## YOUR INSTRUCTIONS:
Give back the full listing that follows exactly as it reads.

RECORDED DATA: Begin

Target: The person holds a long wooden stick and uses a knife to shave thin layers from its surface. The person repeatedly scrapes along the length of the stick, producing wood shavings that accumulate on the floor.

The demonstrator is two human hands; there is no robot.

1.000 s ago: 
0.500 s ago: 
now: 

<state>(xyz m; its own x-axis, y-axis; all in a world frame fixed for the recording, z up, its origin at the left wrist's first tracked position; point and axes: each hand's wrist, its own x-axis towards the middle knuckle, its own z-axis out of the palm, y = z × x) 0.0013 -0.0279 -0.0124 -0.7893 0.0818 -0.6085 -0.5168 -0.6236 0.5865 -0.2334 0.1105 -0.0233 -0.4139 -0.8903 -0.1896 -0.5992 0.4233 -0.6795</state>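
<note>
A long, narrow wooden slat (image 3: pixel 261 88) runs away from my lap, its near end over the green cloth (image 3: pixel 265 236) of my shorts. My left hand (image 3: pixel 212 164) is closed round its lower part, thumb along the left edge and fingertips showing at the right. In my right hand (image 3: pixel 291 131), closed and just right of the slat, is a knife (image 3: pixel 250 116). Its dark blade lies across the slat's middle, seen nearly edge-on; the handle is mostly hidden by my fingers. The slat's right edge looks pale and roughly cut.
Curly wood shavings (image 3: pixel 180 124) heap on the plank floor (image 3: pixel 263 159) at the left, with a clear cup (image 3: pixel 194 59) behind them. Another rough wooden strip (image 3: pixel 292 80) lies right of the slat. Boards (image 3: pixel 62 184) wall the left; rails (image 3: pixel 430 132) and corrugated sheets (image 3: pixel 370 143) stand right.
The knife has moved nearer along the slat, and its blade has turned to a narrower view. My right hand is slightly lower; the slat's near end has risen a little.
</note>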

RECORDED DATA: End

## YOUR SOLUTION:
Target: The person holds a long wooden stick and uses a knife to shave thin layers from its surface. The person repeatedly scrapes along the length of the stick, producing wood shavings that accumulate on the floor.

The demonstrator is two human hands; there is no robot.

1.000 s ago: 
0.500 s ago: 
now: 

<state>(xyz m; its own x-axis, y-axis; all in a world frame fixed for the recording, z up, its origin at the left wrist's first tracked position; point and axes: each hand's wrist, its own x-axis towards the middle knuckle, its own z-axis out of the palm, y = z × x) 0.0013 -0.0279 -0.0124 -0.7893 0.0818 -0.6085 -0.5168 -0.6236 0.5865 -0.2334 0.1105 -0.0233 -0.4139 -0.8903 -0.1896 -0.5992 0.4233 -0.6795</state>
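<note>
A long, narrow wooden slat (image 3: pixel 261 88) runs away from my lap, its near end over the green cloth (image 3: pixel 265 236) of my shorts. My left hand (image 3: pixel 212 164) is closed round its lower part, thumb along the left edge and fingertips showing at the right. In my right hand (image 3: pixel 291 131), closed and just right of the slat, is a knife (image 3: pixel 250 116). Its dark blade lies across the slat's middle, seen nearly edge-on; the handle is mostly hidden by my fingers. The slat's right edge looks pale and roughly cut.
Curly wood shavings (image 3: pixel 180 124) heap on the plank floor (image 3: pixel 263 159) at the left, with a clear cup (image 3: pixel 194 59) behind them. Another rough wooden strip (image 3: pixel 292 80) lies right of the slat. Boards (image 3: pixel 62 184) wall the left; rails (image 3: pixel 430 132) and corrugated sheets (image 3: pixel 370 143) stand right.
The knife has moved nearer along the slat, and its blade has turned to a narrower view. My right hand is slightly lower; the slat's near end has risen a little.
</note>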

No further output is required here.